=== Section Start ===
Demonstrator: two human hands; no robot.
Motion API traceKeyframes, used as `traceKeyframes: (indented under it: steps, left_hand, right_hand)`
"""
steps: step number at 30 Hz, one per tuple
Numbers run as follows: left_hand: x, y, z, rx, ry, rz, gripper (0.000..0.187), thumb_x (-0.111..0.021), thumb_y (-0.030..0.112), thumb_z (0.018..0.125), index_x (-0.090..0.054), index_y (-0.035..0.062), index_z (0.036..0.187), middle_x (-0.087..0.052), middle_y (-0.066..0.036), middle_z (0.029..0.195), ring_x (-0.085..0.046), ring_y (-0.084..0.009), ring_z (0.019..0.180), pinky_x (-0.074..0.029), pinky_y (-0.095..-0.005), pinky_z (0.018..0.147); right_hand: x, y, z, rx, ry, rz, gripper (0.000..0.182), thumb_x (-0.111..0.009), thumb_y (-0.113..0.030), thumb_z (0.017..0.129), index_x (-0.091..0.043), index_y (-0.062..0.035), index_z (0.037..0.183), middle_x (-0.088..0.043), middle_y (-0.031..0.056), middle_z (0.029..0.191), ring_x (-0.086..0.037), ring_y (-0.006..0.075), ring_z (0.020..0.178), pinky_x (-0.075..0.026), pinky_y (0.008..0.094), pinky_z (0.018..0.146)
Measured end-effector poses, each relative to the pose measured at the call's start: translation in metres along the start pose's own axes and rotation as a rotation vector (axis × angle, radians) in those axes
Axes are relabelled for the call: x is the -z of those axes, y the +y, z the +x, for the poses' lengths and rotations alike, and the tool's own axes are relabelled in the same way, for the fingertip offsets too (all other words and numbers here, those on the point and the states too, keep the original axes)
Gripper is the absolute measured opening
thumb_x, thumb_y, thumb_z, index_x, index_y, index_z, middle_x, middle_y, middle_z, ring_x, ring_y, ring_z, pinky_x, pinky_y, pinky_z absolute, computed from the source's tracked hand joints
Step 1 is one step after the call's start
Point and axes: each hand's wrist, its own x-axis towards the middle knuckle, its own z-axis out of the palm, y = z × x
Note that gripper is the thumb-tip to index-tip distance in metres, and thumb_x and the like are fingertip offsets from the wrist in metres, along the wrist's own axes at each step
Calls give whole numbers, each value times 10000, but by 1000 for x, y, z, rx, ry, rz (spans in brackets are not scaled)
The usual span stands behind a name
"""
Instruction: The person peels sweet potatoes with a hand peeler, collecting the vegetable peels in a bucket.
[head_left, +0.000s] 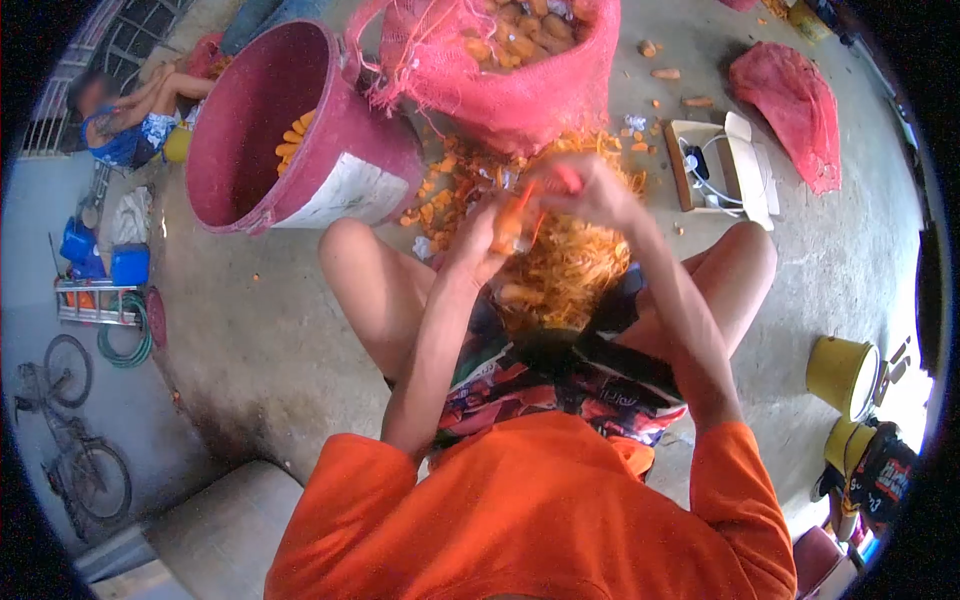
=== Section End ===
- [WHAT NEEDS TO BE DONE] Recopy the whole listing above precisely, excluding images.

- [RESULT OF THIS TASK]
Demonstrator: two human hands; no robot.
Motion API traceKeyframes, used as `traceKeyframes: (indented under it: steps, left_hand, right_hand)`
"""
steps: step number at 30 Hz, one per tuple
Numbers run as follows: left_hand: x, y, z, rx, ry, rz, gripper (0.000..0.187), thumb_x (-0.111..0.021), thumb_y (-0.030..0.112), thumb_z (0.018..0.125), index_x (-0.090..0.054), index_y (-0.035..0.062), index_z (0.036..0.187), middle_x (-0.087..0.052), middle_y (-0.066..0.036), middle_z (0.029..0.195), ring_x (-0.085..0.046), ring_y (-0.084..0.009), ring_z (0.019..0.180), pinky_x (-0.074..0.029), pinky_y (-0.095..-0.005), pinky_z (0.018..0.147); right_hand: x, y, z, rx, ry, rz, gripper (0.000..0.182), thumb_x (-0.111..0.009), thumb_y (-0.113..0.030), thumb_z (0.017..0.129), index_x (-0.091..0.043), index_y (-0.062..0.035), index_z (0.037..0.183), middle_x (-0.088..0.043), middle_y (-0.031..0.056), middle_z (0.029..0.191), ring_x (-0.086..0.037), ring_y (-0.006..0.075), ring_z (0.020..0.178), pinky_x (-0.075..0.026), pinky_y (0.008..0.094), pinky_z (0.018..0.146)
Measured end-effector poses, each relative to the pose measured at the call's start: translation in metres along the start pose's own axes and rotation as a rotation vector (axis × angle, radians) in those axes
Axes are relabelled for the call: x is the -z of those axes, y the +y, z the +x, for the poses' lengths and rotations alike, and the tool's own axes are relabelled in the same way, for the fingertip offsets too (all other words and numbers here, those on the point and the states too, keep the original axes)
Gripper is the absolute measured opening
thumb_x, thumb_y, thumb_z, index_x, index_y, index_z, middle_x, middle_y, middle_z, ring_x, ring_y, ring_z, pinky_x, pinky_y, pinky_z absolute, computed from the source's tracked hand joints
Step 1 is one step after the call's start
Point and axes: each hand's wrist, its own x-axis towards the middle knuckle, its own z-axis out of the palm, y = z × x
Note that gripper is the thumb-tip to index-tip distance in metres, and thumb_x and the like are fingertip offsets from the wrist in metres, along the wrist's own axes at each step
Calls give whole numbers, each value times 10000, but by 1000 for x, y, z, rx, ry, rz (spans in brackets are not scaled)
The usual span stands behind a name
"""
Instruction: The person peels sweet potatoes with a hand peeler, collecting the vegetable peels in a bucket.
[head_left, +0.000s] 

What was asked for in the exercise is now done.